-- Required action --
Exactly as written, transcribe the data from its opening line through the line containing "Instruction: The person". Leave every picture out.

==== Exercise materials

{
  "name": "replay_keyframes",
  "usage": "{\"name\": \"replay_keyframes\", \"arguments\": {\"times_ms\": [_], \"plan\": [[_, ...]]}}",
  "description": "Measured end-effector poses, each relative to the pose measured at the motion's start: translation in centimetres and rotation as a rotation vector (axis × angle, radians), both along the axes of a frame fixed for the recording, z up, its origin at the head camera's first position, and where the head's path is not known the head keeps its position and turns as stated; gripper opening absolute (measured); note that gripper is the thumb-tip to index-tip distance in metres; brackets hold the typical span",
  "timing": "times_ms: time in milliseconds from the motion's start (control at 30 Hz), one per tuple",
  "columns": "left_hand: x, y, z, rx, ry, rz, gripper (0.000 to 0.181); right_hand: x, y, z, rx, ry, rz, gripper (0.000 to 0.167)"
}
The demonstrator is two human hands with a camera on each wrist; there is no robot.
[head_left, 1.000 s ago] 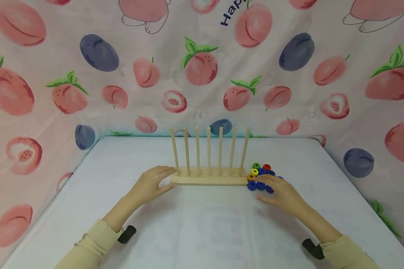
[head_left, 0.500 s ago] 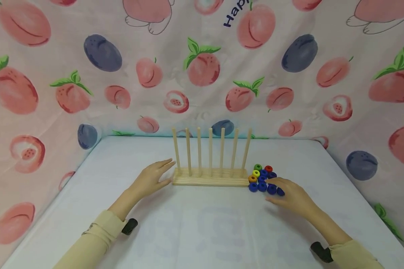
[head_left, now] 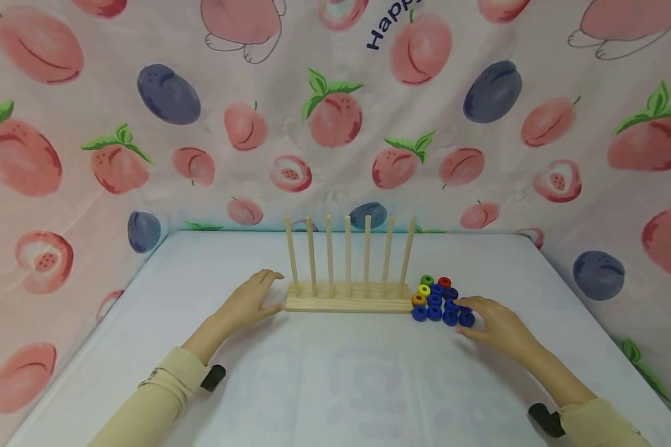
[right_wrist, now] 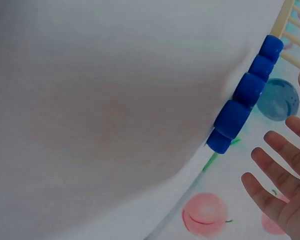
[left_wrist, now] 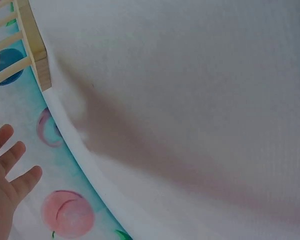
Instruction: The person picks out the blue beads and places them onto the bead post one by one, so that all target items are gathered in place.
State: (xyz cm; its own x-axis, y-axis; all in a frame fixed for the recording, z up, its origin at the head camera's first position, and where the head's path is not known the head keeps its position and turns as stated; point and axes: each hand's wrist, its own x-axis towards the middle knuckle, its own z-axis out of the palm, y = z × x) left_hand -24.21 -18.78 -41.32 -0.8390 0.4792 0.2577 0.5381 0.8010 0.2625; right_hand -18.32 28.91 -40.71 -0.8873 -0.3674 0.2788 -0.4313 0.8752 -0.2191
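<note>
Hovering now, fingers (right_wrist: 287,151) spread: right hand (head_left: 497,324) near the small round beads (head_left: 434,313), mostly blue; left hand (head_left: 245,305) just beside the pale wooden seven-peg rack (head_left: 348,305).

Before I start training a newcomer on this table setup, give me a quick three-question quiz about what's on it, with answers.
1. How many pegs stand on the wooden rack?
2. Fill in the blank: beside the rack, the ____ bead lies between the green bead and the orange bead.
3. True or false: the left hand is holding a bead.

Key:
1. Seven.
2. Yellow.
3. False; its fingers are near the rack's left end and hold nothing.
</note>
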Motion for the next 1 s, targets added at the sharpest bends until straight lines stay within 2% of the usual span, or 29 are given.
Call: {"name": "replay_keyframes", "arguments": {"times_ms": [133,367,567,800,1000], "plan": [[-0.1,-0.3,-0.4,-0.031,-0.018,-0.007,0.067,-0.2,0.2,-0.1,0.014,-0.009,-0.002,0.046],[-0.3,0.0,-0.3,-0.079,-0.025,-0.049,0.076,-0.3,0.8,0.0,0.029,-0.044,-0.034,0.048],[-0.6,0.3,-0.5,-0.115,-0.044,-0.041,0.074,-0.2,1.3,-0.2,0.026,-0.059,-0.036,0.048],[-1.2,0.4,-0.6,-0.112,-0.092,-0.025,0.073,-0.4,1.8,-0.5,0.025,-0.066,-0.031,0.046],[-1.4,0.7,-0.8,-0.112,-0.139,-0.06,0.065,-0.7,2.3,-0.5,-0.03,-0.109,-0.013,0.043]]}}
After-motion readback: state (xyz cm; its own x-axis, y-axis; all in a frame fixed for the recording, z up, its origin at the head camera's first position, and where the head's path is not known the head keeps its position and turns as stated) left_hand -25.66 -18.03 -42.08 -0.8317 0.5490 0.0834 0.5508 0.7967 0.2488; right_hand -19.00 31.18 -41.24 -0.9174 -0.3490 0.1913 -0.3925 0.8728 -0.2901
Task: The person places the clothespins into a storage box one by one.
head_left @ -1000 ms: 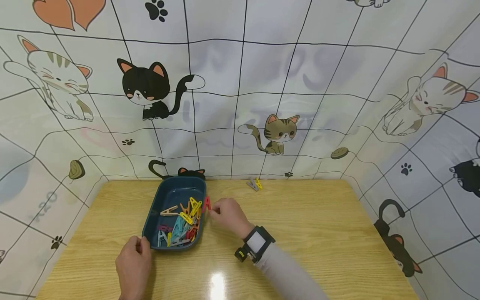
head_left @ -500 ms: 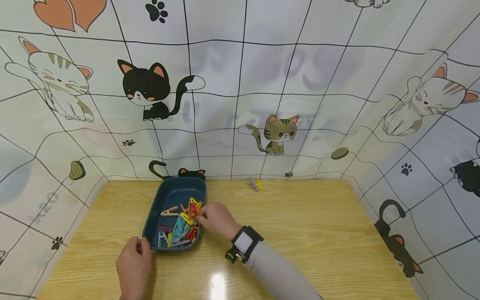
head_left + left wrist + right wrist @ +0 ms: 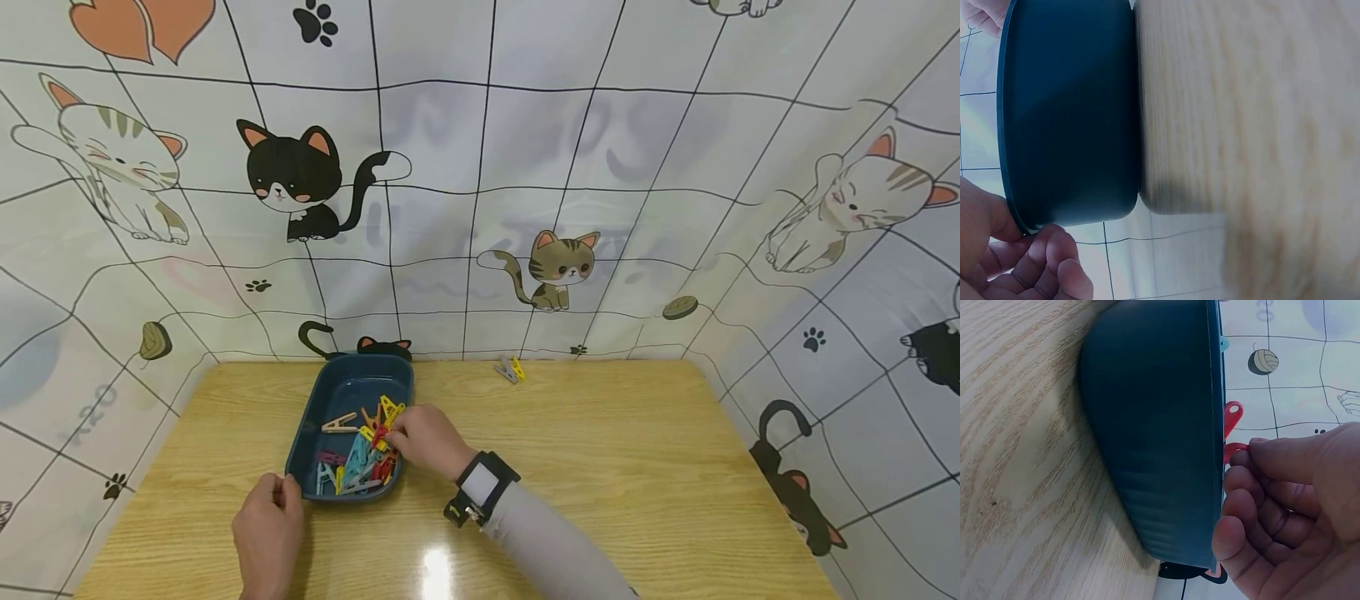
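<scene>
A dark blue plastic tray (image 3: 358,372) holds a heap of clothespins (image 3: 360,457) in yellow, light blue, red, orange and other colours. At its near left corner, the left hand (image 3: 266,529) pinches the rim between thumb and fingers, as the left wrist view confirms. Over the tray's right side, the right hand (image 3: 431,440) pinches a red clothespin (image 3: 379,435) just above the heap. In the right wrist view, the red clothespin (image 3: 1233,419) shows partly past the rim; the tray wall hides its lower part.
A grey clothespin (image 3: 506,371) and a yellow clothespin (image 3: 518,367) lie at the back of the wooden table (image 3: 600,467). A cat-print cloth (image 3: 450,167) rises behind the table and along both sides.
The right hand has moved left with the red clothespin, from outside the tray's right rim to over the heap inside. The left hand and tray have stayed put.
</scene>
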Available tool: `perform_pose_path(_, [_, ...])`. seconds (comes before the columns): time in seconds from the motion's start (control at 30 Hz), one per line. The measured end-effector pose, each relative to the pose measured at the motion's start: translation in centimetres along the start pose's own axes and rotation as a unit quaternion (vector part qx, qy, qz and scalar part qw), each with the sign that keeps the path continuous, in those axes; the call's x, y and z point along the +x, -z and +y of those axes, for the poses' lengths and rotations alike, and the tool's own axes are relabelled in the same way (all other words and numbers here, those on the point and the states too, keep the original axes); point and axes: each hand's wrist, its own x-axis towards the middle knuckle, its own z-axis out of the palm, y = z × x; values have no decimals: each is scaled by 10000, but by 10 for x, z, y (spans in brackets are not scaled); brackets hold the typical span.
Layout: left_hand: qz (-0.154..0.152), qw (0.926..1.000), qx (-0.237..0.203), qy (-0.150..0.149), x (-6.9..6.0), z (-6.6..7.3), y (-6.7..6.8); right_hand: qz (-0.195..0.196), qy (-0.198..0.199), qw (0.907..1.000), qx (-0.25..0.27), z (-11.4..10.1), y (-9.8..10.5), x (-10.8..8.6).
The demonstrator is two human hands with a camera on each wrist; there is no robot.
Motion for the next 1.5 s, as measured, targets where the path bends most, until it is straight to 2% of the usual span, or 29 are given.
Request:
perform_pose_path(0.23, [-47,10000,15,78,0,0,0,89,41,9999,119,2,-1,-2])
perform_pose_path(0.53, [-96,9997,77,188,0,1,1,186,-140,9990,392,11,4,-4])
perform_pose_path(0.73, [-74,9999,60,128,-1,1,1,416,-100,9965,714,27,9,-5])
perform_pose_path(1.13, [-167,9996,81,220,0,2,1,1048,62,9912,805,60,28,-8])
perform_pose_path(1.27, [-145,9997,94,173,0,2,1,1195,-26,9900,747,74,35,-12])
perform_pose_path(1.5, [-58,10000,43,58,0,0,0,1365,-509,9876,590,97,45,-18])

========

-- Answer to the problem --
{
  "name": "replay_keyframes",
  "usage": "{\"name\": \"replay_keyframes\", \"arguments\": {\"times_ms\": [_], \"plan\": [[_, ...]]}}",
  "description": "Measured end-effector poses, each relative to the pose measured at the motion's start: translation in centimetres and rotation as a rotation vector (axis × angle, radians), both along the axes of a frame fixed for the recording, z up, its origin at the head camera's first position, and where the head's path is not known the head keeps its position and turns as stated; gripper opening absolute (measured); note that gripper is the thumb-tip to index-tip distance in metres; brackets hold the typical span",
  "timing": "times_ms: time in milliseconds from the motion's start (control at 30 Hz), one per tuple",
  "columns": "left_hand: x, y, z, rx, ry, rz, gripper (0.000 to 0.181); right_hand: x, y, z, rx, ry, rz, gripper (0.000 to 0.167)"
}
The demonstrator is two human hands with a camera on each wrist; there is no robot.
[head_left, 1.000 s ago] 
[head_left, 0.500 s ago] 
[head_left, now] 
[right_wrist, now] 
[left_wrist, now] 
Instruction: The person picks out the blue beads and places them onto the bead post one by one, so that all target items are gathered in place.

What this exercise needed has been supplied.